Viticulture: le Conservatoire agroscope de Pully identifie 283 clones de Chasselas

Un Chasselas peut en cacher un autre. Ou plutôt 282 autres. Le Conservatoire Agroscope de Pully a en effet identifié et sauvegardé 283 clones de ce cépage.
07 août 2015, 14:30
/ Màj. le 20 oct. 2015 à 10:39
Le conservatoire d'Agroscope à Pully (VD) recèle la plus large collection de biotypes de Chasselas à l'échelle mondiale. Les travaux conduits jusqu'en 2013 ont permis d'identifier et de sauvegarder 283 clones.

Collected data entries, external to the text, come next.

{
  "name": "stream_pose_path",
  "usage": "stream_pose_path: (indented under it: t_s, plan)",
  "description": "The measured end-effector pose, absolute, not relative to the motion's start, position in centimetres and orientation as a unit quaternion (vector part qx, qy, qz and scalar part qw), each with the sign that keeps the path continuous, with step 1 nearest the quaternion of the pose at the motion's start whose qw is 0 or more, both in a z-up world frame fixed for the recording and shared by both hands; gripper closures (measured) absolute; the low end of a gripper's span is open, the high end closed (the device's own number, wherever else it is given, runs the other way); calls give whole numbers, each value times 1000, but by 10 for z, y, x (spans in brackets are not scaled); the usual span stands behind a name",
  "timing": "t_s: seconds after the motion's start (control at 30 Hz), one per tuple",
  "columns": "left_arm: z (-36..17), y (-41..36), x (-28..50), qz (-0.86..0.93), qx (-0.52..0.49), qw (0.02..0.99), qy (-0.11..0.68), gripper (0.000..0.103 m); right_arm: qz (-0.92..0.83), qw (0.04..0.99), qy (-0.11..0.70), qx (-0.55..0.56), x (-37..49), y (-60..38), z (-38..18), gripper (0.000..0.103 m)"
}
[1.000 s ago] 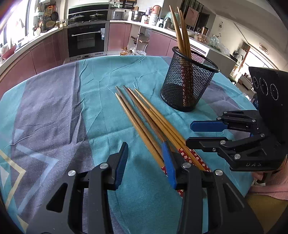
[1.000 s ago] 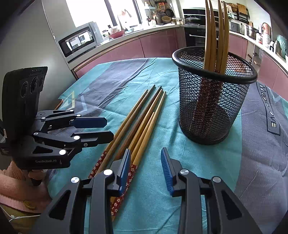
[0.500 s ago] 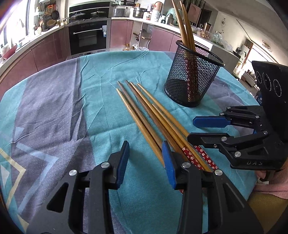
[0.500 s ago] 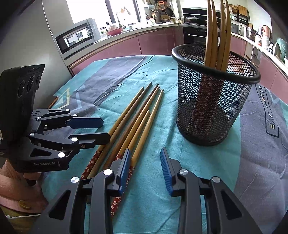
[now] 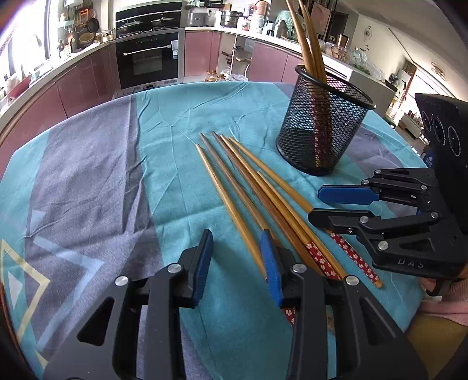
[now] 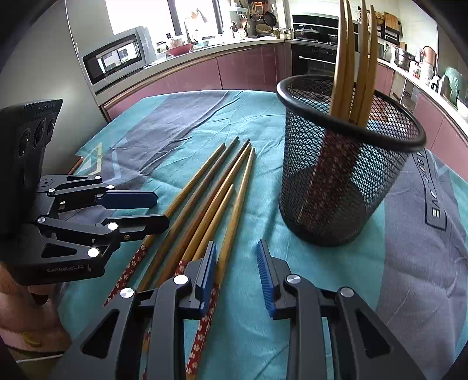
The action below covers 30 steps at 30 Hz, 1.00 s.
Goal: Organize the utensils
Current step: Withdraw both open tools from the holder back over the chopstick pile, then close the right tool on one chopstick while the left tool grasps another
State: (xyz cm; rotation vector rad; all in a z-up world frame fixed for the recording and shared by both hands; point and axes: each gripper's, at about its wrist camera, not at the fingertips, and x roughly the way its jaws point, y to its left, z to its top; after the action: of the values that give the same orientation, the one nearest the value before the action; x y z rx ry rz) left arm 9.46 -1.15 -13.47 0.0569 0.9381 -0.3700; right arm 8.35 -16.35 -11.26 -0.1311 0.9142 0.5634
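we hold our left gripper point(image 5: 237, 263) and right gripper point(image 6: 237, 263) open and empty over the loose chopsticks point(image 5: 248, 187) lying mid-table beside the mesh holder point(image 6: 345, 175).

A kitchen fills the upper part of both views. A run of pink-fronted cabinets point(image 5: 87, 84) curves along the upper left under a pale counter point(image 6: 222, 48), with a black built-in oven point(image 5: 147, 62) set among them at the upper centre. A microwave point(image 6: 117, 57) sits at the upper left of the right view, beside a bright window point(image 6: 163, 16) that throws daylight in. Pots and jars point(image 5: 234, 17) crowd the counter along the top. A teal and grey tablecloth point(image 5: 96, 172) covers the table below.
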Motion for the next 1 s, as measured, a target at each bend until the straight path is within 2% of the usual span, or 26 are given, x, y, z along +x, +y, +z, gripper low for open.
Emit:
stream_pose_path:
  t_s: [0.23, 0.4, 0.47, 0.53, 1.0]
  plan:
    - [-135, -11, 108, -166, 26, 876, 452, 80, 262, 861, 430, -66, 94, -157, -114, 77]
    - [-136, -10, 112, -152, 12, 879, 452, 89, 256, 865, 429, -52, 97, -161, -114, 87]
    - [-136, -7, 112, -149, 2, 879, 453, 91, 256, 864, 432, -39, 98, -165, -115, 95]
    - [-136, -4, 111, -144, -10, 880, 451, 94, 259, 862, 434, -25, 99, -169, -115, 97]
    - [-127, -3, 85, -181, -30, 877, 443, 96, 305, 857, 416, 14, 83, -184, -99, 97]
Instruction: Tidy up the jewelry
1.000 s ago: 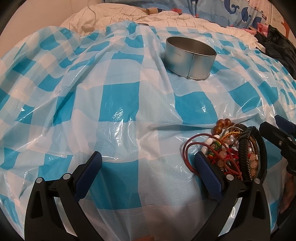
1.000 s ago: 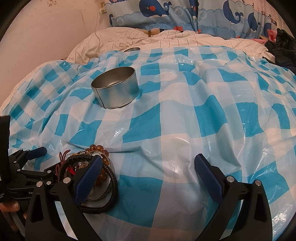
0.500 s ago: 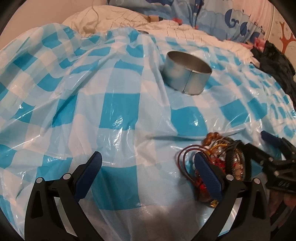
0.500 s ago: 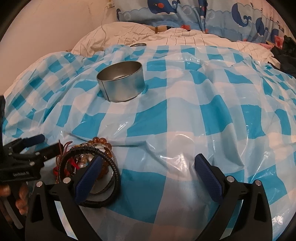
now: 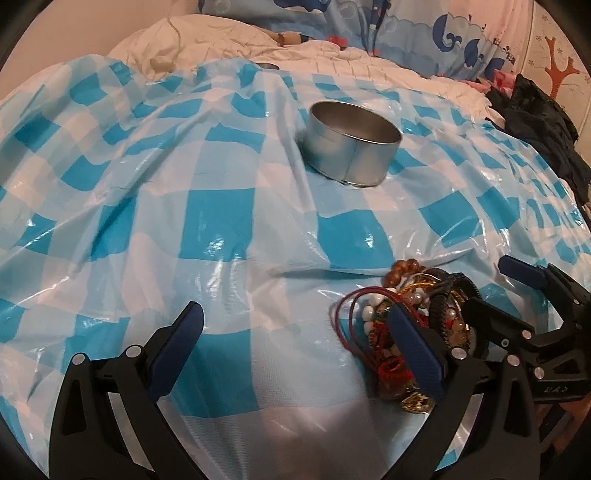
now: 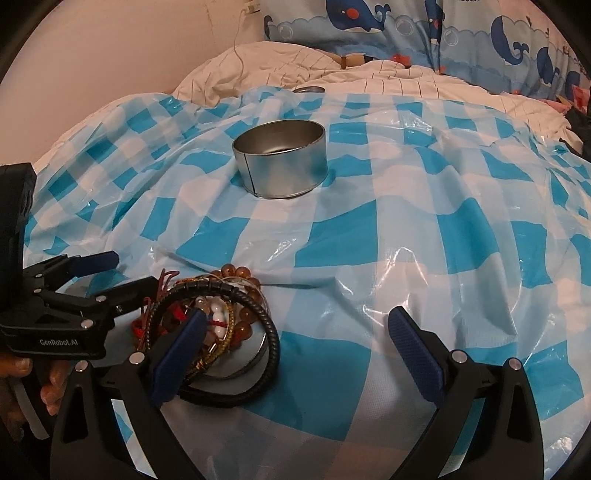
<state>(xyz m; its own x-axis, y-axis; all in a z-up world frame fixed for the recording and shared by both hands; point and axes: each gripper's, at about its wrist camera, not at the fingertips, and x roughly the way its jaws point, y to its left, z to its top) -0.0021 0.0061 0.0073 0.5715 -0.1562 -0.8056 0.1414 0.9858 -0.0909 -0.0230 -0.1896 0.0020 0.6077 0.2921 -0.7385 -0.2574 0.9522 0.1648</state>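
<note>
A pile of bracelets (image 5: 402,314) with brown beads, white beads, red cords and a black braided band lies on the blue-and-white checked plastic sheet (image 5: 207,221). It also shows in the right wrist view (image 6: 218,314), resting on a round silver lid. A round silver tin (image 5: 352,147), open and empty, stands farther back; it also shows in the right wrist view (image 6: 282,162). My left gripper (image 5: 295,343) is open, its right finger at the pile's left edge. My right gripper (image 6: 295,336) is open, its left finger over the pile's right side.
The sheet covers a bed with a white striped quilt (image 6: 369,77) and whale-print pillows (image 6: 406,26) at the back. Dark clothing (image 5: 539,122) lies at the far right. A small silver lid (image 6: 308,89) sits at the sheet's far edge.
Both grippers have pulled back and risen a little, so the tin and the pile look smaller and farther. The bracelets and the tin have not moved.
</note>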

Le conservatoire d'Agroscope à Pully (VD) recèle la plus large collection de biotypes de Chasselas à l'échelle mondiale. Les travaux conduits jusqu'en 2013 ont permis d'identifier et de sauvegarder 283 clones. Ce patrimoine permet de maintenir une diversification favorisant le potentiel qualitatif des vins.

En raison de son importance économique et historique, la biodiversité du Chasselas est sous la loupe d’Agroscope depuis 1923. La prospection dans de vieilles parcelles a permis de repérer et décrire des ceps aux caractéristiques spécifiques. En l'absence de viroses graves, ceux-ci ont été multipliés et conservés, relève l'Institut des sciences en production végétale (Agroscope) vendredi dans un communiqué.

Descendants d'une seule plante

Soumis à un test d'identité génétique simple, les ceps de Chasselas cultivés ne peuvent être distingués les uns des autres. Tous descendent d'une seule et même plante, apparue par croisement naturel il y a plusieurs siècles.

Cette identité commune n'a pas empêché le Chasselas de développer un polymorphisme très important. Ainsi ce cépage était connu jusqu'au 19e siècle sous divers vocables rappelant les différentes caractéristiques morphologiques de certains biotypes.

Par exemple, on parlait de "Fendants" pour les types aux baies charnues par opposition aux "Giclets" dont la pulpe juteuse gicle sous la pression. De même étaient opposés les "Bois rouges" aux "Bois verts", en fonction de la coloration des rameaux.

Ces variations sont la conséquence de mutations ne touchant qu'une infime partie du génome. Elles sont apparues aléatoirement au cours du temps et ont été conservées grâce à la multiplication végétative des plants de vigne (clonage), précise le communiqué.

Choix pour les vignerons

La diffusion des premiers clones de Chasselas remonte aux années 1940. L'objectif était alors de sélectionner des types régulièrement productifs. Suite à l'amélioration des techniques de culture, ces premiers clones se sont révélés parfois trop généreux.

Dans les années 1980, la sélection de types aux rendements réguliers mais modérés et qualitatifs a permis la diffusion de cinq nouveaux clones, présentant un intérêt majeur pour les vignerons, via la filière de certification suisse. Prochainement, quatre à cinq nouveaux candidats viendront s'ajouter à cette liste, favorisant encore la diversification et le potentiel qualitatif des vins.

1400 originaux

Agroscope sélectionne actuellement une quinzaine de cépages, dont le Chasselas. Au total, ses conservatoires réunissent plus de 1400 biotypes originaux sauvegardés au fil du temps à partir d'anciennes parcelles.